Bij brief van 9 december 2016 kondigt de Inspecteur aan dat hij voornemens is aan belanghebbende een vergrijpboete van € 1.000.000 op te leggen voor het medeplegen (primair) dan wel feitelijk leidinggeven (subsidiair) van het beboetbare feit als vermeld in artikel 67e AWR (de boetekennisgeving). De Inspecteur neemt daarbij het standpunt in dat het vermoeden bestaat dat het mede aan het (voorwaardelijke) opzet van een medewerker van belanghebbende is te wijten dat te weinig vennootschapsbelasting is geheven van de Guernsey limiteds en dat de gedragingen van de medewerker en de verwijtbaarheid daarvan aan belanghebbende kunnen worden toegerekend. Bij beschikking van 28 december 2016 heeft de Inspecteur aan belanghebbende de deelnemersboete opgelegd.

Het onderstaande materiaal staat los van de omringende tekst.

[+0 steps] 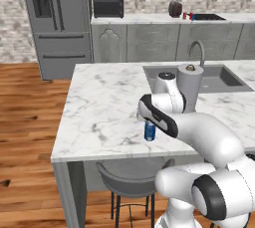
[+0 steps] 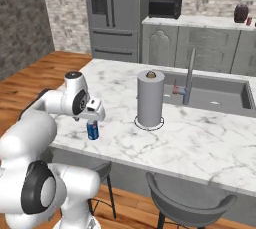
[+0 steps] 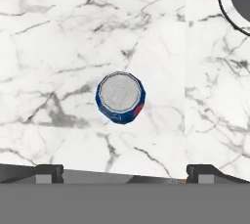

Voorafgaand aan de boetekennisgeving heeft de Directeur Grote Ondernemingen – naar ik begrijp: de directeur van Belastingdienst/Grote ondernemingen (DGO) – toestemming gegeven om de deelnemersboete op te leggen, eerst in een telefonisch gesprek op 24 november 2016 en vervolgens per e-mail van 27 november 2016 naar aanleiding van een e-mail van 25 november 2016.
Overzicht feitenvaststelling door het Hof
De feitenvaststelling door Hof bevat grofweg het volgende:
- -
-
Rov. 2.1 – 2.4.2 betreffen feiten die ik hiervoor in 3.2-3.4 verkort en zakelijk heb weergegeven;
- -
-
Rov. 2.5.1 – 2.5.7 betreffen feiten uit 2013 en 2014 over onderzoek van de Belastingdienst bij A en B naar aanleiding van de aangiften IB/PVV over de jaren 2011 en 2012;
- -
-
Rov. 2.6.1 – 2.6.3 betreffen interne correspondentie van de Belastingdienst in 2015 over de vestiging van de Guernsey limiteds;
- -
-
Rov. 2.7.1 – 2.7.2 betreffen correspondentie in 2015 en 2016 tussen de Belastingdienst en een medewerker van belanghebbende in verband met onderzoek van de Belastingdienst naar de vestigingsplaats van de Guernsey limiteds;
- -
-
Rov. 2.8.1 – 2.11.3 betreffen interne correspondentie binnen de Belastingdienst over het opleggen van een boete aan (onder meer) belanghebbende;
- -
-
Rov. 2.12 – 2.15 betreffen feiten die ik hiervoor in 3.5 – 3.7 verkort en zakelijk heb weergegeven.
Partijen over de feitenvaststelling
Partijen bestrijden in cassatie niet de juistheid van de feiten zoals door het Hof vastgesteld in onderdeel 2 van zijn uitspraak.
Wel beklaagt de Staatssecretaris zich erover dat het Hof te weinig feiten heeft vastgesteld, met name te weinig feiten – zoals e-mailcorrespondentie – over hoe beslissingen bij de Guernsey limiteds tot stand kwamen. Het beroepschrift in cassatie, zie vooral maar niet alleen p. 10-13, citeert ruim uit e-mails.
Een kwestie waarover partijen van mening verschillen is óf als feit kan worden aangenomen dat het Directoraat-generaal Belastingdienst (DGBel) toestemming heeft verleend voor het opleggen van de deelnemersboete. De Staatssecretaris neemt dat wel als uitgangspunt in het cassatieberoepschrift, p. 5 (waarin hij overigens abusievelijk spreekt over FJZ6 in plaats van DGBel7) en daarvoor lijkt op het eerste gezicht ook wel steun te vinden in het gegeven dat het Hof in rov. 2.11.3 een e-mail van 8 december 2016 onder de feiten opneemt waarin wordt vermeld dat het DGBel toestemming geeft voor het opleggen van een deelnemersboete aan belanghebbende. Maar belanghebbende bestrijdt dat uitgangspunt in het verweerschrift in cassatie, punt 3.50. Onder vermelding van een gedingstuk voor het Hof wijst belanghebbende erop dat zij voor het Hof heeft gesteld dat ook die toestemming niet aan de vereisten voldoet. Zie verder voor het debat in cassatie op dit punt de conclusie van repliek, p. 10 en de conclusie van dupliek, punten 2.20-2.22.